È scattato ieri il via libera alle auto. Gli operatori: «La stagione non è finita» L’assessore Quargnenti: «Nulla di improvvisato, era previsto nell’ordinanza»

TEMPIO. Puntualissime, al termine di una stagione estiva “esaltante” secondo alcuni, “da dimenticare”, secondo altri”, arrivano anche le polemiche per la riapertura al traffico veicolare, dalle 3 di notte alle 10,30 del mattino sul centralissimo Corso Matteotti, nel quale per tutta l’estate vigeva l’alt alle auto. «Improvvisamente, ieri mattina, senza alcun preavviso e senza alcuna concertazione con la categoria - dichiara Angelo Cossu, ex consigliere comunale e proprietario di un bel bar con veranda proprio su Corso Mattotti -, al Corso hanno ripreso a circolare le auto. Senza nessun preavviso - ripete l’ex consigliere - e soprattutto senza nessuna cognizione di causa. Gli amministratori infatti, ignorano che la stagione turistica, soprattutto quella crocieristica, non è terminata affatto e che quotidianamente la nostra città è meta di visite.

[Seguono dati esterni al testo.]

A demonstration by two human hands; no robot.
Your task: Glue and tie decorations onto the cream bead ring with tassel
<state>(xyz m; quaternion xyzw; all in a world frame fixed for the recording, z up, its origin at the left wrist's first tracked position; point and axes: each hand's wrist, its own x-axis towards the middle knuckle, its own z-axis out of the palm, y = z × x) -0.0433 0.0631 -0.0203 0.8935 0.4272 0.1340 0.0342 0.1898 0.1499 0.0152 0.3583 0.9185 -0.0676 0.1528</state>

Ieri ad esempio erano presenti vacanzieri, provenienti da Olbia da cinque navi diverse, che si sono dovuti muovere a stento fra le auto. Alle mie rimostranze - racconta ancora l’ex consigliere comunal -e, mi è stato risposto che gli amministratori avevano ricevuto lamentele da alcuni automobilisti che non vedevano l’ora di ripassare nel Corso. Ancora occupato da tavolini, verande, clienti, bambini, mamme con i loro passeggini e tantissimo movimento che il passaggio delle auto in poche ore ha fatto calare paurosamente. Meno attenta e sollecita, l’amministrazione comunale è stata dopo la diffida ricevuta dall’Arpas chiamata da cittadini esasperati per il baccano notturno e giudicato dalla stessa Arpas come il più rumoroso dell’Isola». Da parte di Angelo Cossu un’altra serie di considerazioni politico-amministrative che parlano con ammirazione «delle decisioni illuminate di Settimo Nizzi, sulla viabilità e sul decoro cittadino, pur essendo distante da lui politicamente,, e sui tre anni negativi vissuti dalla città che sperava in ben altro da un Biancareddu, che invece ha fallito su tutta la linea. Dalla viabilità al decoro urbano, dalla sanità all’ambiente, dall’approvvigionamento idrico alla realizzazione di opere pubbliche e tante altre cose ancora che stanno sotto gli occhi
di tutti». Spartana la risposta dell’assessore competente, Francesco Quargnenti. «Cossu evidentemente non sa o dimentica che l’ordinanza prevedeva quanto puntualmente è stato eseguito ieri dall’amministrazione. Si legga l’ordinanza e vedrà che non c’è nulla di improvvisato o concordato».